Мерно, спокойно, отрешенно, строго друг за другом идут по направлению к восходящему светилу несколько человек. Все они — в традиционных одеждах неприхотливых жителей пустыни. Головы у всех повязаны зелеными платками. Кроме того, кто идет первым. На нем иссиня-белая галабея, а на голове — такой же белый тюрбан. Он — среднего роста, плотно сложен, мускулист, с сильными руками и ногами. Большая голова имеет прекрасную форму, отображая одновременно величие и поразительное смирение. Лоб у него широкий и высокий, лицо продолговатое, выразительное, с резкими чертами, нос орлиный, глаза черные, окаймленные дугообразными, близко сходящимися бровями, рот широкий и выразительный, белые зубы несколько редкие, волосы черные, волнистые, ниспадающие кудрями на плечи, борода длинная и густая.
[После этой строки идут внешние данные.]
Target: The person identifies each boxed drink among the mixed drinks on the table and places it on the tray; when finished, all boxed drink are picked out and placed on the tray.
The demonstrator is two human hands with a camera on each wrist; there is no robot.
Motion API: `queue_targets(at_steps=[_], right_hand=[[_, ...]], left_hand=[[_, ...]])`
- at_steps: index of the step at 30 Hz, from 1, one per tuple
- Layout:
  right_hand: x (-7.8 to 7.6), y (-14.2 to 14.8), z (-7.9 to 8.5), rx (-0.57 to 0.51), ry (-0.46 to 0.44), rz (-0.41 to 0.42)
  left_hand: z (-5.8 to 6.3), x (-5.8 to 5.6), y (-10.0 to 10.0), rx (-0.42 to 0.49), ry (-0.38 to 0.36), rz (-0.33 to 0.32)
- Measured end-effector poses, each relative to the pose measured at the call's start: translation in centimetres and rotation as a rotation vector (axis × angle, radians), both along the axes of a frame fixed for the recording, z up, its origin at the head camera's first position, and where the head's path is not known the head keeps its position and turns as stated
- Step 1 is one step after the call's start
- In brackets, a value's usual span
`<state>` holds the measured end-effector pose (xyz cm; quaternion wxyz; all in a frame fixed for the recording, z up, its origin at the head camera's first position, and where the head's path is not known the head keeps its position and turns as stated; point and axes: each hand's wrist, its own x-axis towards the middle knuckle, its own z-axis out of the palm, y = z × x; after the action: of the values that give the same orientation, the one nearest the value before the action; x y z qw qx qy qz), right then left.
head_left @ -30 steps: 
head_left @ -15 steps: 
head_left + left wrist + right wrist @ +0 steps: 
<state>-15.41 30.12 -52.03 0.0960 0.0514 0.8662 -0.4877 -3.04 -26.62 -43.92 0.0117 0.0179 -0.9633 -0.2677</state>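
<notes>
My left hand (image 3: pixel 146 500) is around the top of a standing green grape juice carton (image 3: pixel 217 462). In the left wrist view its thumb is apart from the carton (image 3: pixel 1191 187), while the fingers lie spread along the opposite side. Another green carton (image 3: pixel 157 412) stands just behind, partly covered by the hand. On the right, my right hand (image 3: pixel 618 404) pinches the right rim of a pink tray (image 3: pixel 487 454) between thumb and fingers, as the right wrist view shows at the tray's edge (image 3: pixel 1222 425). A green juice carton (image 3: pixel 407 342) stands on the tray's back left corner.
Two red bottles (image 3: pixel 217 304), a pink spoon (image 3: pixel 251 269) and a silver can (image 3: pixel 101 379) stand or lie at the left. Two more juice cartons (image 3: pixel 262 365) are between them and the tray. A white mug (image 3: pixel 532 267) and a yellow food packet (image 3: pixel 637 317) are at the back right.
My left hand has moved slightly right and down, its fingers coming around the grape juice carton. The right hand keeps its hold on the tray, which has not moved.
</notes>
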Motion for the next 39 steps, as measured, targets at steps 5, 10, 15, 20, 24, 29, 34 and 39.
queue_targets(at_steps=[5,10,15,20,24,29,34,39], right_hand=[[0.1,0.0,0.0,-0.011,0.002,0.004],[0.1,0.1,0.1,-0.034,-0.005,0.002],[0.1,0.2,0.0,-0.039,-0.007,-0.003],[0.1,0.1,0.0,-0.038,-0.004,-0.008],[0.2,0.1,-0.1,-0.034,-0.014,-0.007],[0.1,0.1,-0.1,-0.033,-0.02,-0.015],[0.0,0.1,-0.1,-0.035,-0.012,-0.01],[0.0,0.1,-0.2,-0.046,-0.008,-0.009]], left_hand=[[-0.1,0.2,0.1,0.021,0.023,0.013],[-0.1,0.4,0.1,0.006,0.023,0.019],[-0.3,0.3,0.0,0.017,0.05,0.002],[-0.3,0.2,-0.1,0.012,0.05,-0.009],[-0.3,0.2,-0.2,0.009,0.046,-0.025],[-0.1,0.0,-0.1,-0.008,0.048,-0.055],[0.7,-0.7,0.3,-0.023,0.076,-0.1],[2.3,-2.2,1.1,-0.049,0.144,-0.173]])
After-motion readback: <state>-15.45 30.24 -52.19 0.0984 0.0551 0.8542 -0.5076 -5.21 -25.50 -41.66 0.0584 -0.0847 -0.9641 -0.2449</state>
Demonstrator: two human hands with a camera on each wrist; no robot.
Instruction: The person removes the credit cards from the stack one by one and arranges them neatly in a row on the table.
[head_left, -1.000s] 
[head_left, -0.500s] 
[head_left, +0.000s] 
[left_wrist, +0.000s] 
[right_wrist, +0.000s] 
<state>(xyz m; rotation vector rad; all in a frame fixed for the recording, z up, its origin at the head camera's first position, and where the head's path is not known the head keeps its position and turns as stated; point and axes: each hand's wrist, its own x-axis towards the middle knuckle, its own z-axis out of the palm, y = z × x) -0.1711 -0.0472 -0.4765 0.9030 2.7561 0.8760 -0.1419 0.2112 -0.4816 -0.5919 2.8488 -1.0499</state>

Он идет, с широко открытыми, не видящими и не мигающими глазами, глубоко отрешенный от всего окружающего, часто спотыкаясь на упругом, красном песке пустыни. Его тонкие губы постоянно колеблются и дрожат, словно он что-то вновь и вновь повторяет, стараясь не забыть и одновременно прислушиваясь к тому, как внутри него отдаются эхом, все глубже и глубже проникают слова, и скорее даже не слова, а то, что едва отражается, переливается, сверкает и прячется в словах.

Вдруг он резко, словно споткнувшись, останавливается. Люди, которые следуют за ним, на вздрагивающих от холода лошадях, держа в руках поводья, медленно окружают его. Но никто не пытается смотреть прямо на него, никто не говорит ни слова. Наступает какая-то странная тишина: люди замерли в тревожном ожидании, опустив глаза. И даже грациозные скакуны словно оцепенели в ожидании чего-то необычного.